Election Day.

5 important state and federal races tomorrow. Not a fan of hyperbole. So no, “this is the most important election of our lifetime!!” rhetoric here. Now, I’m not discounting the election. Certainly not. I just believe every election and every vote is important as every cycle represents an opportunity to change things for the better. 
 
One thing I won’t do is hit a button for “straight ticket”. Even if you select all candidates from one party, take the time to choose each race individually. If only symbolic. These decisions are too important to choose candidates based on party alone.
 
I’m working a poll in Lower Mac the entire day in support of 2 candidates and 2 only. Marty Nothstein and Pat Browne. I’ll be voting in all races but working for these candidates because they put local interests above national partisan politics.

Marty.
Marty’s accomplished some of the same things we accomplished in Lower Mac. He found creative ways to reduce the property tax burden for homeowners, while restoring funding to the farmland preservation program. Also moved forward the critically important renovation of Cederbrook, the County nursing home. The public home is the last line of defense for our most vulnerable seniors.  
 
Pat.
Pat’s again running a local campaign for state office. A good thing. His opponent, a campaign almost entirely focused on national talking points and wedge issues. The saying used to be ‘all politics is local’. Somehow over time we’ve abandoned that. I blame my own party in part. It was 1994 when Newt Gingrich effectively nationalized 435 formally locally-based congressional seats. Everything became about national talking points about wedges. Pat generally doesn’t play that game.

Was disappointed his campaign was so careless to hit send on a negative mailer that turned out to be false. I despise negative campaigning. Even if I get why people do it, (Spoiler alert, it works. Learned that the hard way) but there is a difference between negative and false. If your gonna do it, make damn sure your right.

In the future to be honest, I’d support a primary challenge from a qualified candidate. These positions should not be lifetime careers and Pat has served for a very long time. I hold a core belief in term limits. For this year though, the Democrats nominated someone who has not shown voters anything of substance relative to the unique issues of the Lehigh Valley, (traffic, infrastructure, growth) Lower Mac (preservation, unfunded mandates etc) or our Commonwealth. (skyrocketing property taxes)

So, I’m voting and publicly supporting a candidate who has and will continue to be positioned to deliver for the greater Lehigh Valley. Pat Browne has and will continue to.

 

As for other races, I have no strong comments. Only that I hope folks have done their homework and that end of the day vote for people, not parties.
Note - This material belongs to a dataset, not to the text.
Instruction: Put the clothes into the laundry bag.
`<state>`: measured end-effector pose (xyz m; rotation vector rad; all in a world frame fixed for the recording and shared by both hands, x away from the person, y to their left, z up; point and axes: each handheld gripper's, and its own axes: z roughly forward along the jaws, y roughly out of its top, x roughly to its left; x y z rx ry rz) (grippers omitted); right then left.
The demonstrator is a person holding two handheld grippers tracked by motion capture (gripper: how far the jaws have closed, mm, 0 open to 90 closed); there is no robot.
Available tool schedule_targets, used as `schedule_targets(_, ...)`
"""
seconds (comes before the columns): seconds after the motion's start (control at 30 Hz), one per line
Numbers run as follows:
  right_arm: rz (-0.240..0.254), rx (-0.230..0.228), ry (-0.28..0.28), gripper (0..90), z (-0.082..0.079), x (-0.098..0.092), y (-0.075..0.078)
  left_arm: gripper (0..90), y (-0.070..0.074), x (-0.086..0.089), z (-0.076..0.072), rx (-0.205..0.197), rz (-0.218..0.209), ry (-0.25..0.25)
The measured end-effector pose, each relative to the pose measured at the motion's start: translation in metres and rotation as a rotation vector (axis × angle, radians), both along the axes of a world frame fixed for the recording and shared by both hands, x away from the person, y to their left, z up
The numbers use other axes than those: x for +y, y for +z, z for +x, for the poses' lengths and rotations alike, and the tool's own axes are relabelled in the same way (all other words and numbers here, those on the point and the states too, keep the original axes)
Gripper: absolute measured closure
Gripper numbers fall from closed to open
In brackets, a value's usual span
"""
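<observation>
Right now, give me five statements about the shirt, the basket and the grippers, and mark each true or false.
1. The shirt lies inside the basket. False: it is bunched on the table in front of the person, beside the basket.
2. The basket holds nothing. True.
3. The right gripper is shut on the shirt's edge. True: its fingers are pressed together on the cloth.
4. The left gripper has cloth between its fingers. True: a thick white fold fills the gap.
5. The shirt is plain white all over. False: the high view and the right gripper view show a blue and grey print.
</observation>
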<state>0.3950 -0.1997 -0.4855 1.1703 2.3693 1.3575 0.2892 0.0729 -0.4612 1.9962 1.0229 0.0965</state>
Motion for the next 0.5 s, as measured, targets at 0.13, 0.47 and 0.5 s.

Read an article today, The Sad Death of “All Politics is Local” that inspired parts of this. Timely find because I was thinking about the same thing.

I do hope someday voters re-focus on the unique culture, needs and issues of their local community and take a hard look at which candidates (regardless of party) will serve those needs. I’ll leave you with this.

America, owing to its Founders’ vision, started out with a local and regional first-past-the-post system that makes (what the Founders thought would be) only occasional allowance (war powers, foreign trade and treaties, and eventually judicial review) for strong federal action. Unfortunately, as it stands today, we currently have the worst of both worlds. It would be wonderful to see an off-year election where local concerns and voices were truly “centered” in the discussion, a midterm that truly put 500 or 600 local spotlights on the individual and unique needs and cultures of individual communities and people, and truly reflected our diversity. Not a hyped-up online and cable smackdown referendum on the current occupant of 1600 Pennsylvania Avenue. Enough of the virtue-signaling, prattling, and pandering about things of which, at the end of the day, local candidates have no control.